Cyberattacks, including those that target supply chains, have grown in persistence, veracity, impact and volume. The September 2019 SolarWinds supply chain attack illustrates how an attack on one component in the supply chain can have an expansive effect that lasts for months. In the case of SolarWinds, the attack ran for about six months.
Ghariwala said: “Supply chain attacks, for example, have grown exponentially over the years. So too have attacks that use malware as a threat vector.” But for Ghariwala, the more worrying trend is the ready availability of these threat weapons in an outsourced format, i.e., delivered as a service. “Third-party organisations can execute these attacks on your behalf,” he lamented.

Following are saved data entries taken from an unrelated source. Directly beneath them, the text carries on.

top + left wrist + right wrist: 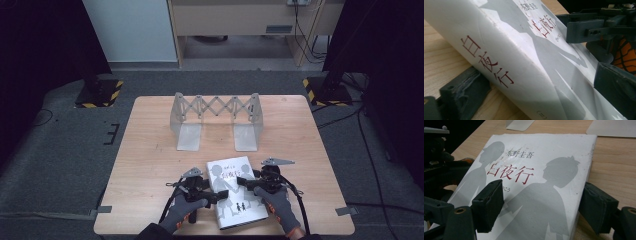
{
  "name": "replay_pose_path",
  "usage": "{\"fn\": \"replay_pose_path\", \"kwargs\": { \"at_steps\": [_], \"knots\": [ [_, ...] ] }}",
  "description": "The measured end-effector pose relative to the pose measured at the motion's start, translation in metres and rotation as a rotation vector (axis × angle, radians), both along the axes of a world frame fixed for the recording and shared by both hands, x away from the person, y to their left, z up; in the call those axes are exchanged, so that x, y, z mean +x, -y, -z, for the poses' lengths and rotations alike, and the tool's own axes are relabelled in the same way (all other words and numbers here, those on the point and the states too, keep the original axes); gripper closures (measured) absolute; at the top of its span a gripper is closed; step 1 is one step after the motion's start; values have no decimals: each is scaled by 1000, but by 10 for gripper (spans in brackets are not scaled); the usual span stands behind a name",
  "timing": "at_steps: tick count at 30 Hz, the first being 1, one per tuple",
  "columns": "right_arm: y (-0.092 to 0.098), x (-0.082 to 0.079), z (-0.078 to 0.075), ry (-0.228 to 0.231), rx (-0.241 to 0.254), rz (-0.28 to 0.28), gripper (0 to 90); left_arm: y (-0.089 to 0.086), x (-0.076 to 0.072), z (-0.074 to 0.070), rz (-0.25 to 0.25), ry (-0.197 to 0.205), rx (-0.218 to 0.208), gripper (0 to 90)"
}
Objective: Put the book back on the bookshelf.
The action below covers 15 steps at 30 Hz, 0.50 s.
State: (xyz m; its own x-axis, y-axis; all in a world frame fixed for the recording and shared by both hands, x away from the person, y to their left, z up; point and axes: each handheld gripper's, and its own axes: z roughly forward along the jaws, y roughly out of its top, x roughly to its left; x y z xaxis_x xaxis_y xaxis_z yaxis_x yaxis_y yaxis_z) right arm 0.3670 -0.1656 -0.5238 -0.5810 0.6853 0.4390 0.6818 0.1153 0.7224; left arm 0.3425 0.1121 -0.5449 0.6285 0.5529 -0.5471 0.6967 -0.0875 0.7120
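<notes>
- The white book (235, 192) lies flat near the front edge of the bench (150, 165), between the two grippers, with the folding bookend rack (216, 120) well apart behind it. Judging by that, the work in hand is to lift the book and stand it in the rack.
- The left gripper (212, 192) straddles the spine side: in the left gripper view one jaw lies under the spine on the wood and the other over the cover, the jaws standing wide. I cannot tell whether the pads actually press. If not, the book (524, 62) could slide out the moment it is raised.
- The right gripper (246, 184) takes the opposite edge, one jaw on the cover and one at the page side; in the right gripper view the jaws bracket the book (544, 170) partly closed. A jaw pinching only the cover could let the pages sag open.
- Uneven lifting by the two hands could twist the book or crease its cover.
- The book sits close to the bench edge, so a slip could drop it to the floor.
- Carried too low, it could knock the light rack askew.
</notes>
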Motion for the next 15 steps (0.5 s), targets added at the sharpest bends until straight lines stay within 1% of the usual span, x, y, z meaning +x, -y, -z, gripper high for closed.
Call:
{"fn": "replay_pose_path", "kwargs": {
  "at_steps": [4,6,7,11,13,14,15],
  "knots": [
    [0,-1,0,4,-5,3,244,0,1,0,-1,0,0,0],
    [0,-1,0,4,-3,9,243,0,2,1,-2,-6,-16,0],
    [0,-1,0,-1,3,15,243,0,2,1,-2,-6,-16,0],
    [1,-1,2,2,8,27,244,-2,7,3,-1,-27,-59,6],
    [1,-1,2,1,10,31,244,-3,8,3,-4,-27,-58,18],
    [1,-1,2,1,11,33,246,-3,8,2,-10,-23,-42,38],
    [1,-1,1,-2,17,32,251,-3,8,2,-21,-28,-45,96]
  ]
}}
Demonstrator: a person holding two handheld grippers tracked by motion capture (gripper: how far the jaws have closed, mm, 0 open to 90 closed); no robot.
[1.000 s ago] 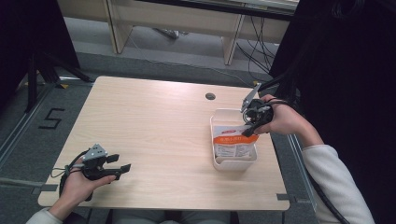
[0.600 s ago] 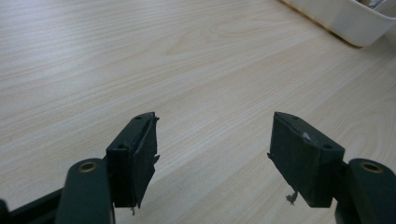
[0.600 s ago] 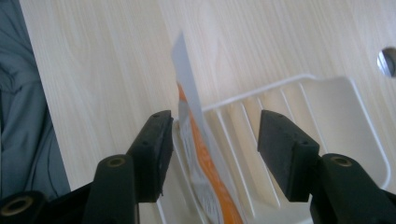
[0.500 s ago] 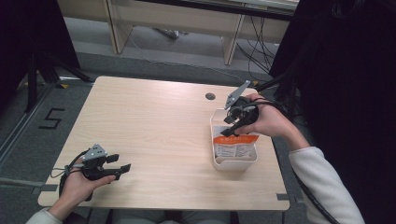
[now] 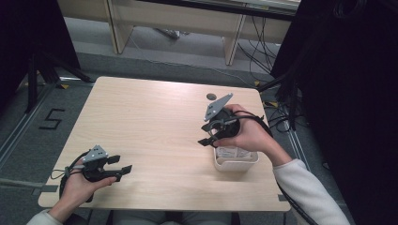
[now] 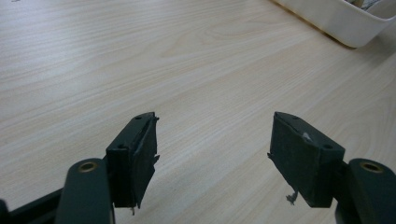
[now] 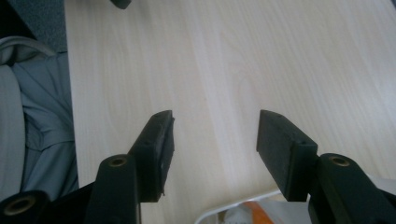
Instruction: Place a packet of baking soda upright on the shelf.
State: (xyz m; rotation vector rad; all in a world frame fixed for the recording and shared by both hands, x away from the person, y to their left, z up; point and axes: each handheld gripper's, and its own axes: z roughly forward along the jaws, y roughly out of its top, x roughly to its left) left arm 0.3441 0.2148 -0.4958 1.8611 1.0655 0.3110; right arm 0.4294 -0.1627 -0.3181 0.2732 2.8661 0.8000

As consumers, governments and organisations increasingly depend on public cloud providers for their connectivity and service needs, organisations and regulators must remain vigilant against the potential of these very same cloud providers experiencing disruptions themselves.

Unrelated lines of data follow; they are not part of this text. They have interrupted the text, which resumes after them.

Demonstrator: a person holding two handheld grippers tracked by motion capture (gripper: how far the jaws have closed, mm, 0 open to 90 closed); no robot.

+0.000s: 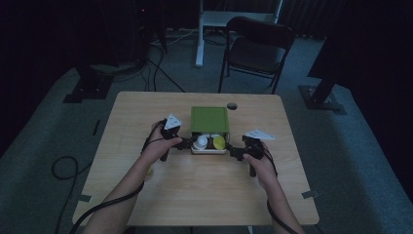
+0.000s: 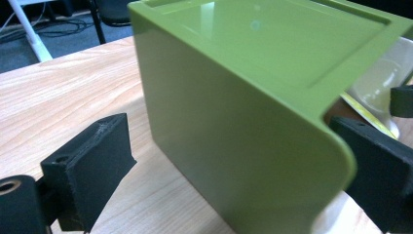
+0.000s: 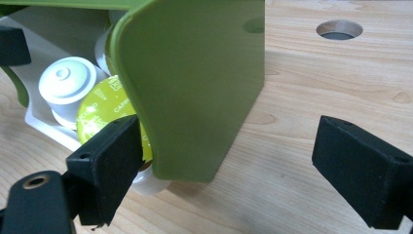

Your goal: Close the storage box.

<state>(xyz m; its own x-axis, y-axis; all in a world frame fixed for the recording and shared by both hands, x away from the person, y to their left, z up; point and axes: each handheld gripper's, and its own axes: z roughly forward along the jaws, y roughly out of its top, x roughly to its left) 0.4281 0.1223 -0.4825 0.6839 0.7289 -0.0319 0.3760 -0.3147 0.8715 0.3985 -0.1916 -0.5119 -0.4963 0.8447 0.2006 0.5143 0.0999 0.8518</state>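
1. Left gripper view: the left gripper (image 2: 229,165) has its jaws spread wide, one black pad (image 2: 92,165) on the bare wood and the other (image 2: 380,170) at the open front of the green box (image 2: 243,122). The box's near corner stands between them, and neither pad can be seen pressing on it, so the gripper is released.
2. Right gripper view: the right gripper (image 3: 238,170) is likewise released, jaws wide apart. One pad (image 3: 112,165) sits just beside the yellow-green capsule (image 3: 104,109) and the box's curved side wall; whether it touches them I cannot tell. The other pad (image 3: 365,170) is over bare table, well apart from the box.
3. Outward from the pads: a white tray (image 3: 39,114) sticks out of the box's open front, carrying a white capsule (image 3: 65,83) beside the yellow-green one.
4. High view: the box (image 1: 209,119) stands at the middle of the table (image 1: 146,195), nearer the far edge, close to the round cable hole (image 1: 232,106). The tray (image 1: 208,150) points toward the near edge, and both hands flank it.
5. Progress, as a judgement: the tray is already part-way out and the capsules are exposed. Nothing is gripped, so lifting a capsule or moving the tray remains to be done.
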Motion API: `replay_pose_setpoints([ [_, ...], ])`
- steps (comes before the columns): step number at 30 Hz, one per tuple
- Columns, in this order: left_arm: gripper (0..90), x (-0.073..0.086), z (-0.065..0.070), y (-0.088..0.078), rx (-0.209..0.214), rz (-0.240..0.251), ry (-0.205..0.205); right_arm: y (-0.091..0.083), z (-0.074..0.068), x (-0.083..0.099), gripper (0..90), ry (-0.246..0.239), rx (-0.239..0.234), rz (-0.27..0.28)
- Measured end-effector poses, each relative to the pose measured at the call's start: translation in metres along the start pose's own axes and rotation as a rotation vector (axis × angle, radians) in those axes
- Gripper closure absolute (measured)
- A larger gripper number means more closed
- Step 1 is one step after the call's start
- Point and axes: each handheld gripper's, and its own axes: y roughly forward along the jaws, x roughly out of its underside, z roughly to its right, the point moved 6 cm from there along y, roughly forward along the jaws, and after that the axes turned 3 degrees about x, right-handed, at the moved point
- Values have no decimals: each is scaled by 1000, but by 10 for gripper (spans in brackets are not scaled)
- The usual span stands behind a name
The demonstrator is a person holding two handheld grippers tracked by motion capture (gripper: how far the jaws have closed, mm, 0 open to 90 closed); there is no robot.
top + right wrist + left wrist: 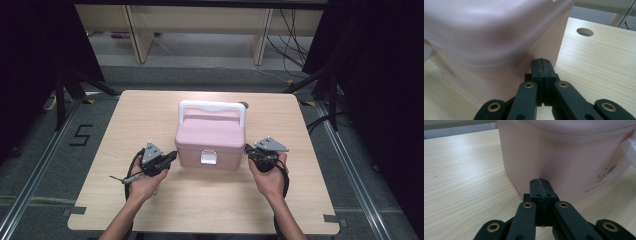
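A: Surface? Quick.
B: Light wood-grain table point(150, 107), rounded corners, round cable hole point(584, 31) at the far edge, just right of the box handle. Grey carpet floor point(40, 165) around it, black tape marks, a "5" point(80, 135) taped on the left.
A: Room?
B: Dark curtains point(380, 75) on both sides, pale desk legs point(137, 32) at the far end, cables on the floor.
A: Box?
B: Pink storage box point(210, 137), mid-table, lid down, white handle point(212, 106) on the far side, white latch point(209, 157) facing near.
A: Grippers?
B: Left gripper point(171, 157) fully closed, nothing between the jaws, tips at the box's left near corner. Right gripper point(248, 150) also pressed shut and empty, tips against the box's right side.
A: Touching?
B: Right looks like contact; left I can't tell.
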Motion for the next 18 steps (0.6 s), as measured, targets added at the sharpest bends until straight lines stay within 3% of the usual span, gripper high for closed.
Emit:
replay_pose_setpoints([
  [2, 896, 0, 3, 1, 32, 11, -16, 0, -5, 0, 900, 36, -9, -23],
  [3, 896, -1, 6, 3, 54, 18, -22, 2, -5, -1, 900, 14, -24, -1],
  [4, 896, -1, 9, 4, 44, 11, -11, 2, -9, -1, 900, 11, -39, -8],
  [7, 894, -2, 10, 4, 37, 12, -3, 1, -12, -2, 900, -34, 13, -3],
  [8, 889, -3, 10, 1, 38, 22, 1, 0, -13, -2, 900, 2, -3, -8],
  [11, 867, -5, 5, -9, 21, 34, 1, -8, -4, -1, 900, 13, 16, 9],
  [14, 876, -9, -18, -21, -69, 43, -28, -20, -8, 5, 900, 43, 29, -17],
  [16, 889, -10, -29, -18, -100, 40, -54, -22, -14, 9, 900, 12, 2, -15],
  [18, 893, -11, -37, -11, -107, 40, -79, -25, -24, 14, 900, 38, -26, -53],
])
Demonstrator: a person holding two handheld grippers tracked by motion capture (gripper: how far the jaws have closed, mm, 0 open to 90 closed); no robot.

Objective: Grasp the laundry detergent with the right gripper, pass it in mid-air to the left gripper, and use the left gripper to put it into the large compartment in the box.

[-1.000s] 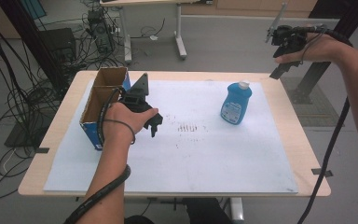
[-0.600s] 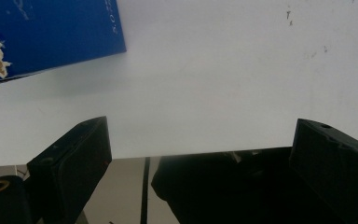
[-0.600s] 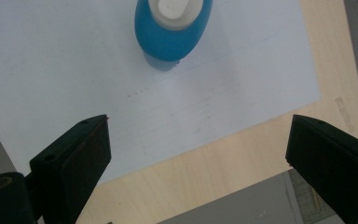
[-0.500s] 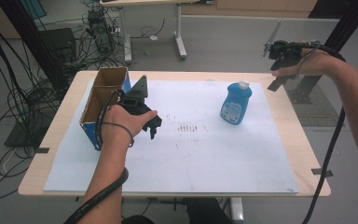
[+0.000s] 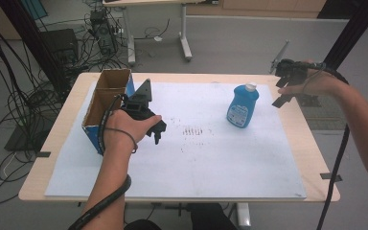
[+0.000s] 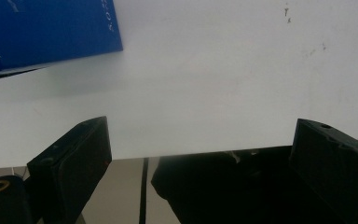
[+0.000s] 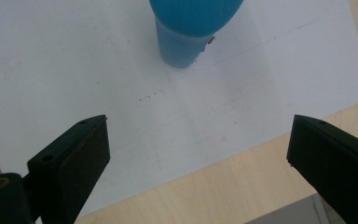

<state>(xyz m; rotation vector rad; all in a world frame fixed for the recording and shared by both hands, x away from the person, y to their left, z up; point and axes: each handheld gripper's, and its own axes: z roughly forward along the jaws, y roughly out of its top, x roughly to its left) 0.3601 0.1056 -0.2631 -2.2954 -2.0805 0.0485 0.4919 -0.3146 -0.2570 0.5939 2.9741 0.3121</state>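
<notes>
blue bottle [image 5: 243, 106] with a white cap stands upright on the white sheet [image 5: 211, 158] that covers most of the wooden surface [image 5: 311, 143], toward the right half and nearer the far edge. in the right gripper view the bottle [image 7: 193, 28] shows at the top, its blue body seen from above, with pale sheet and a strip of bare wood below it.

right tongs [image 5: 281, 91] are held in the air past the right far corner of the surface, off to the right of the bottle and apart from it. their two black jaws stand spread wide in the right gripper view, nothing between them [image 7: 198, 154].

left tongs [image 5: 157, 132] sit low over the sheet in the left half, the person's left hand [image 5: 124, 127] wrapped round the body. they are just beside an open cardboard box [image 5: 106, 103] with blue outer walls, which stands along the left edge of the sheet. in the left gripper view the jaws are also spread wide and empty [image 6: 200, 154], with white sheet ahead and a blue wall of the box [image 6: 46, 28] in the upper left corner.

faint dark marks [image 5: 191, 130] dot the sheet between the left tongs and the bottle. bottle and box are well apart.
</notes>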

Alibaba, for instance, experienced two service outages in the same month affecting customers in China, Hong Kong and the United States.
One observable characteristic of security threats today is that these are no longer limited to purpose-built ones to attack a person, a function, a company or even an industry and that in the digital economy where businesses are built on networks of different, an attack on one can mean an attack on many.
"In an increasingly digital economy, the digital trust concept becomes paramount, and it is critical for business leaders, technology suppliers, organisations, and consumers to all understand the fundamental importance of risk, compliance, privacy, and business ethics,” said Nevin Çizmecioğulları, IDC's associate vice president and country director for Türkiye.
She cautioned that traditional approaches to security, risk, and compliance are no longer enough, with issues such as data security, confidentiality, integrity, and availability all becoming key concerns.
Ghariwala reminds us that just as the digital economy affords us scale, reach, convenience and availability, the very same technology comes with risks that left unchecked pose repercussions that go beyond the perimeter of the business and can impact any number of organisations and consumers some of whom may not know their exposure.
He notes that many governments globally have started forming regulations to address concerns about digital resilience. The Digital Operational Resilience Act formed by the European Union requires financial firms to be able to withstand and recover from disruptions which could be due to cyber threats, physical threats, or outages. In Singapore, the Monetary Authority of Singapore has outlined business continuity management guidelines for financial institutions to tackle digital resilience.
“From a technology angle we must leverage technologies that are secure, open and that are interoperable so that you have the flexibility to choose from a variety of solutions and adapt when you need to because resilience is ultimately about how quickly you can recover from disruption,” concluded Ghariwala.